Sunday, 26 March 2017

DIY Motorhome: Windows

After removing the fixed and small hopper windows from the bus we installed 4 awning windows and one sliding window in Blu. Aside from these there's single pane glass right around the front of the bus and in the door. The awning windows  and the sliding window are all from Dometic, although the sliding windows aren't commonly sold in Australia so we bought them all from the Reimo distributor in Brisbane. They're European windows, double pane acrylic with built in insects screens and blinds, and, surprisingly, we found them less expensive to buy here than in Europe. 

If you read some forum posts you'll find many an Aussies fighting with their Dometic windows. It's the built in screens/blinds that they seem to fight with. And, although I still think they are possibly the best RV windows on the market, I admit that they aren't without fault. We've installed ours with the blind rolling up from the bottom and the screen rolling down from the the top. We prefer it this way, but some people install them the other way around; I expect it's just because they're used to blinds coming from the top. At any rate, I recon the built in, roller, blinds and screens are a smart idea. 

The problems with the screens are many, but I have some solutions too:
1) they're white. Australian houses are commonly screened with black/ dark grey/ charcoal screens on windows and doors: they are easier to see through and it they absorb some light.
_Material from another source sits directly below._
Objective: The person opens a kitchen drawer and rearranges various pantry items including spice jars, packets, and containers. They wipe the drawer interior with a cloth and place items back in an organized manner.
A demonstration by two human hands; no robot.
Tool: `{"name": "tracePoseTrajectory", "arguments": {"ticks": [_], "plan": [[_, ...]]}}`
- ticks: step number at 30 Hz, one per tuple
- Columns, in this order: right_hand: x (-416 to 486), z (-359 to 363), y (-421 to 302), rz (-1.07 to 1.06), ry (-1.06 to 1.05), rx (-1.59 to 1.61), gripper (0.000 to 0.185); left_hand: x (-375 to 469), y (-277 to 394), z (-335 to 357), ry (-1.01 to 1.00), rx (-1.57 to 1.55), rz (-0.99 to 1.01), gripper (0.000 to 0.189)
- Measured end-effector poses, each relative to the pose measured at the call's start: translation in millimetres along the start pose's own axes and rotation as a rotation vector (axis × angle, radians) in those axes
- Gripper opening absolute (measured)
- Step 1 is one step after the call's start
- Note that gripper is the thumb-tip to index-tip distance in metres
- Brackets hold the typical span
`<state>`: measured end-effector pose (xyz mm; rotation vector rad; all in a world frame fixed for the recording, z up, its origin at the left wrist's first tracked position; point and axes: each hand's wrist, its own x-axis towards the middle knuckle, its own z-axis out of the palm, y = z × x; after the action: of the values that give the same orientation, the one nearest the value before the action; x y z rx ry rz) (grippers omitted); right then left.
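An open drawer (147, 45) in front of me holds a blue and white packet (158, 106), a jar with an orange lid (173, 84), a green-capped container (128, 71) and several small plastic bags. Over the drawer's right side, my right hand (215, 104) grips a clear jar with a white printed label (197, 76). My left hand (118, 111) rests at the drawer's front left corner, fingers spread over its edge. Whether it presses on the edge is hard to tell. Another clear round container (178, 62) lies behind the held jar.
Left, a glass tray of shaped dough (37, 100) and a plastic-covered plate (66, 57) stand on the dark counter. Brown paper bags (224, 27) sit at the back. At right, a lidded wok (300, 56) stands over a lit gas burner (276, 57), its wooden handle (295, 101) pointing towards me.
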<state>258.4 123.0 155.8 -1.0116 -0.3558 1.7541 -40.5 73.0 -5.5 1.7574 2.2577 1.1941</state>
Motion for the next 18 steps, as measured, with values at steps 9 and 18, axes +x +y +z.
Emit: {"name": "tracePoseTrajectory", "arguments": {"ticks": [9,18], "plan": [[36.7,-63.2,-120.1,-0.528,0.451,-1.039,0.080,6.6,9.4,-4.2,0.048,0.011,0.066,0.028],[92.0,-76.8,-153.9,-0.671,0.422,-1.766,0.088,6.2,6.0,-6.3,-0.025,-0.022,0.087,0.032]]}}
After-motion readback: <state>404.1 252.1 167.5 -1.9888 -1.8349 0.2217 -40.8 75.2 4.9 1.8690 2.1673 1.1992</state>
We're living with the white screens, but one day we'll replace them (we can disassemble them and do this ourselves). . 
2) in a strong wind they will bellow out, the blinds will too. It a strong wind you can't use them!
3) the screen and blind snap together (great), but it is difficult to line them up to snap them both in at the same time and not get a gap at one end. My solution? Put the blind all the way up, then attach the screen with hands at either end of the blind (don't bother pushing at the clips), then use the middle release to slide the blind and screen to the desired position. 
4) little insects come through the screen. But, a screen with smaller holes would allow less air movement and bellow out more. Solution? We got some mosquito chasing gizmos that plug into a USB port (they take pads) and I'm trialling treating the screens (every 6 months, I think) with permethrin (that's what mozzie nets for sleeping under are treated with). 
5) insects get caught and squished it the rolled up blind/screen. Solution? A bit of extra cleaning (sorry!), unfortunately they'll stain sometimes (another negative on white screens).  If the insects get between the screen and the fixed part of the sliding window and get squished there you won't be able to get at them the clean then off. Yuck!

In this photo, with a piece magnified (one of 5 swish marks from a predecessor), you can see a moth at the top that we'll have to chase off before we close the screen, which might mean going outside with a broom. If we don't chase it it'll get squished like its predecessor and leave a trail of squish marks at the same point on the roll, each roll, as the predecessor did. Sometimes when closing up at night you just don't see them. 

Finally, if you are installing a double pane window and it has a small hole be sure to put a grommet in the hole (or tape it). Our sliding window has 2 holes in each panel but came to us with one grommet missing. A fly crawled in, couldn't find its way out again, and now we have a dead fly in there forever more! So, that hole is taped now.